Extracted records
* * *

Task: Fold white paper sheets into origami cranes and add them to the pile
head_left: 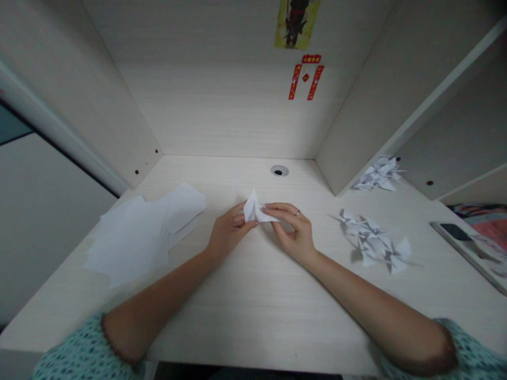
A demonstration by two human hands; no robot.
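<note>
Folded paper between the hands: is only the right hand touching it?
No, the left hand holds the folded paper at its left side while the right hand holds its right side.

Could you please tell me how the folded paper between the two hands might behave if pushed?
The folded paper is probably light, since its panels look thin; its creases likely add some stiffness, but the pointed tip could bend easily.

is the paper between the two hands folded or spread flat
Folded: the paper shows creases and a raised, pointed peak, held between the left hand and the right hand.
</note>
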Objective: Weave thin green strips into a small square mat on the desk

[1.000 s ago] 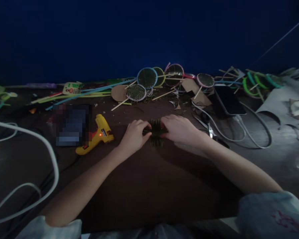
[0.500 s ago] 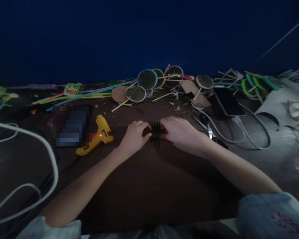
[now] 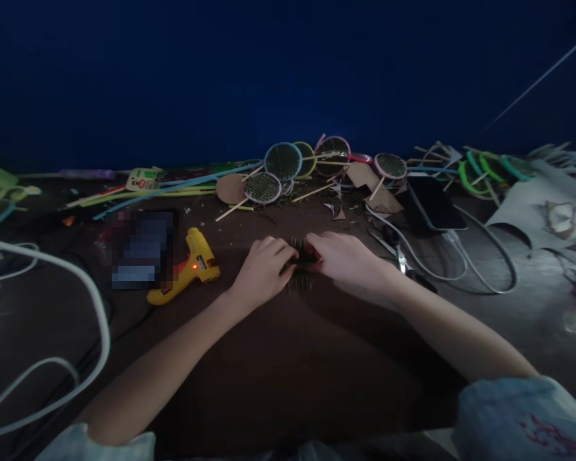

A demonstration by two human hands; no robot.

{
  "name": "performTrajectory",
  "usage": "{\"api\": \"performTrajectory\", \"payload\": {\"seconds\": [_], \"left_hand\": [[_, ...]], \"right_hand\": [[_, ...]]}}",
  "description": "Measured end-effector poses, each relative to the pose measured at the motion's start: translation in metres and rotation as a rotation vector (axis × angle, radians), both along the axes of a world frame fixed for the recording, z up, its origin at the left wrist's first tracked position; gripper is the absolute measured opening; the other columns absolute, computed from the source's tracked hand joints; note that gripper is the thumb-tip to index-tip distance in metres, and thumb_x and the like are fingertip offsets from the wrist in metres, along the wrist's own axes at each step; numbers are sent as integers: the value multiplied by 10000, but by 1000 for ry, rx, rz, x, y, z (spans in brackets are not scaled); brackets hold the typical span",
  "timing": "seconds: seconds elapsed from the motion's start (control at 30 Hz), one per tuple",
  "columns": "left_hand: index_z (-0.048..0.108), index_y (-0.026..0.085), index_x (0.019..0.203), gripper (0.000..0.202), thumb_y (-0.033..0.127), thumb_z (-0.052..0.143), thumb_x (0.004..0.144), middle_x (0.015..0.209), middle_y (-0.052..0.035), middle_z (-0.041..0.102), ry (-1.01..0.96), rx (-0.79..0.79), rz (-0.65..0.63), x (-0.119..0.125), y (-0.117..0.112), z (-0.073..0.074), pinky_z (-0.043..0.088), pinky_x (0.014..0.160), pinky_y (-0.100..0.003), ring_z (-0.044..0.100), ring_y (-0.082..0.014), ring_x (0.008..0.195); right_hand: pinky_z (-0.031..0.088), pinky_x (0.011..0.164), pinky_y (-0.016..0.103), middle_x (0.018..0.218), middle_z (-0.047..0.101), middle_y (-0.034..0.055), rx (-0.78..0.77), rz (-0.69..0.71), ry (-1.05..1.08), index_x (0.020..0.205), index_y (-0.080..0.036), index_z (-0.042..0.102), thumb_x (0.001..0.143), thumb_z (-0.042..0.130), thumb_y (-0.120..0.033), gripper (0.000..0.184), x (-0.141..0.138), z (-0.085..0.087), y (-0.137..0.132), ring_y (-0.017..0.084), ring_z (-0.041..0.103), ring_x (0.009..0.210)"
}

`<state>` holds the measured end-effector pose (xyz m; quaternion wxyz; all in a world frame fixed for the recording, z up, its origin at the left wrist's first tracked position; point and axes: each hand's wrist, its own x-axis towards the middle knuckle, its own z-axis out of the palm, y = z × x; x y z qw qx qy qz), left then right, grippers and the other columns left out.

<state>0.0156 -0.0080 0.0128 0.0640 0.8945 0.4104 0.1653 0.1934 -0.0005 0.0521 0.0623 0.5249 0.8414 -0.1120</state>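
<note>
Between my two hands is a small dark green bristly piece (image 3: 299,280), with rows of short spiky strands showing above and below the fingers. My left hand (image 3: 265,266) pinches its left side, thumb and fingers bent together. My right hand (image 3: 344,257) grips its right side in the same way, a little higher. The fingers cover most of the piece, so its full shape is hidden. To the left of my left hand lies a yellow glue gun (image 3: 198,262) with a lit orange light. Scissors (image 3: 399,253) rest just beyond my right forearm.
Small round net-like hoops on sticks (image 3: 283,161) and cardboard scraps (image 3: 381,197) line the back. A blurred-out device (image 3: 144,250) lies at left, a phone (image 3: 436,202) with a cable at right. White cable (image 3: 98,307) loops at far left; cut paper (image 3: 528,208) lies far right.
My left fingers have slid right and closed in toward my right hand, covering more of the green piece. The whole view has shifted slightly, with things appearing a little lower.
</note>
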Motion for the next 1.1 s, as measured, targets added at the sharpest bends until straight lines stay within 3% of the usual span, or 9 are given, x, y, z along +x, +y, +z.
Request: {"api": "performTrajectory", "payload": {"seconds": [0.1,0.2,0.37,0.57,0.67,0.87,0.97,1.1], "left_hand": [[581,165,911,127,202,482,842,966,-45,608,0,34,-185,3,-2,2,375,840,-343,514,-193,959],[584,158,939,159,199,456,853,997,-59,611,19,-15,-263,4,-3,1,382,864,-326,531,-180,975],[577,158,963,203,190,398,873,1002,-65,606,90,-47,-256,4,-4,3,384,857,-351,538,-194,960],[570,139,962,202,147,393,865,1001,-70,588,165,-55,-234,8,-10,12,403,794,-332,533,-195,922],[573,130,967,210,134,391,861,995,-77,581,183,-44,-212,10,-13,13,410,776,-333,522,-202,909],[571,122,927,188,113,413,825,933,-85,559,209,-90,-154,13,-21,20,434,747,-342,505,-207,856],[574,130,920,182,122,417,828,915,-79,547,193,-159,-116,9,-30,23,440,755,-352,512,-202,840],[563,148,994,220,125,410,837,955,-76,542,96,-247,-44,2,-46,23,446,795,-342,520,-196,898]], "right_hand": [[274,502,237,814,618,49,-37,13,60,945,-182,510,758,546,-296,222,2,0,1,152,556,677],[290,506,226,777,616,23,-92,8,150,919,-197,528,734,551,-271,201,7,-2,6,128,540,642],[370,585,218,727,618,-10,-108,-50,325,883,-202,561,719,544,-211,165,26,-7,28,114,550,652],[431,654,246,754,631,35,71,-327,421,852,-154,611,722,506,-167,167,52,-12,61,133,571,691],[448,724,296,832,650,69,179,-375,455,896,-134,619,722,490,-147,217,56,-19,77,170,590,771],[356,945,415,1273,505,108,346,-177,389,1216,-136,496,780,484,-238,449,37,-40,101,248,452,1149],[319,967,441,1264,512,135,334,-108,299,1218,-111,500,821,456,-327,454,24,-50,98,262,403,1192],[334,945,406,1207,542,119,374,-36,272,1175,-124,529,830,444,-295,395,16,-52,77,246,435,1134]]}}
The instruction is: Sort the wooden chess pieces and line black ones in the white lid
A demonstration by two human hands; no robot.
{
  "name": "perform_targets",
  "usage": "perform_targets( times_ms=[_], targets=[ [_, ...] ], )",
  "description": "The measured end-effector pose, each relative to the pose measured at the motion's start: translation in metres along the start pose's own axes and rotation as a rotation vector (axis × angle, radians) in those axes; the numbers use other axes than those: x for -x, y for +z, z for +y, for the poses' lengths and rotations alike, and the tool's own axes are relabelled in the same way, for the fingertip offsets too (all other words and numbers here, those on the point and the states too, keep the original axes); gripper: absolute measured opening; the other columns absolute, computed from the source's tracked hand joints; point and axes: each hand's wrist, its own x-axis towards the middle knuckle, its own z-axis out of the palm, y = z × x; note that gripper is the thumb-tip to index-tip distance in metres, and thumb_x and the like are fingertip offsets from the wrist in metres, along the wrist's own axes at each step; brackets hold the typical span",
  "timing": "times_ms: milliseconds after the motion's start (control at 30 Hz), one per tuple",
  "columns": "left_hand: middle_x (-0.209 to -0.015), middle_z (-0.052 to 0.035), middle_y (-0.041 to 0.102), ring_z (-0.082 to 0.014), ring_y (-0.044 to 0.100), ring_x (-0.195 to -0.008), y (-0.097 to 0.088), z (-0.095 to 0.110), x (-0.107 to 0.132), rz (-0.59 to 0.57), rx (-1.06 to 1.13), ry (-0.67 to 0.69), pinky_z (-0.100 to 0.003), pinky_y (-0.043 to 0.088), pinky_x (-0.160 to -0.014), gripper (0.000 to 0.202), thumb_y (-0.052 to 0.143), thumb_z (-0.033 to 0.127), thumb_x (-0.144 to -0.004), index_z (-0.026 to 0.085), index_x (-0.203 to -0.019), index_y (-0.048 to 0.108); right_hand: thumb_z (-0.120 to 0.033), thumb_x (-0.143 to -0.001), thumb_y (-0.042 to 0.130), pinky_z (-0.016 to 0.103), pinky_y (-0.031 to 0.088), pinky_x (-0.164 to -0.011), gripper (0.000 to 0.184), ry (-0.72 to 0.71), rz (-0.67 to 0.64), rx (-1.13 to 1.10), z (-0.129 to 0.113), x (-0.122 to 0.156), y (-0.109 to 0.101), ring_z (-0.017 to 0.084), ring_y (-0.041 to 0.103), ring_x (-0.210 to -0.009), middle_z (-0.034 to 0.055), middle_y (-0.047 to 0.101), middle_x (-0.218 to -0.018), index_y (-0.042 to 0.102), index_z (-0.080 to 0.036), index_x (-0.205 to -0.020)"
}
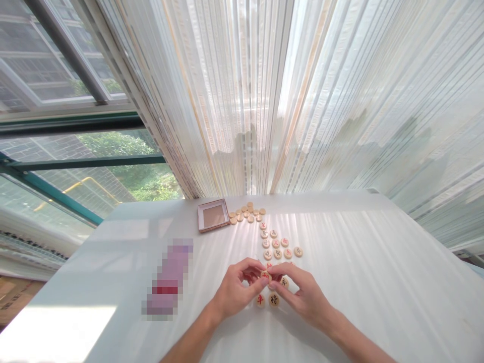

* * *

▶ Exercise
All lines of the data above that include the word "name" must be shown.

▶ The answer
  "name": "performTrajectory",
  "name": "perform_targets",

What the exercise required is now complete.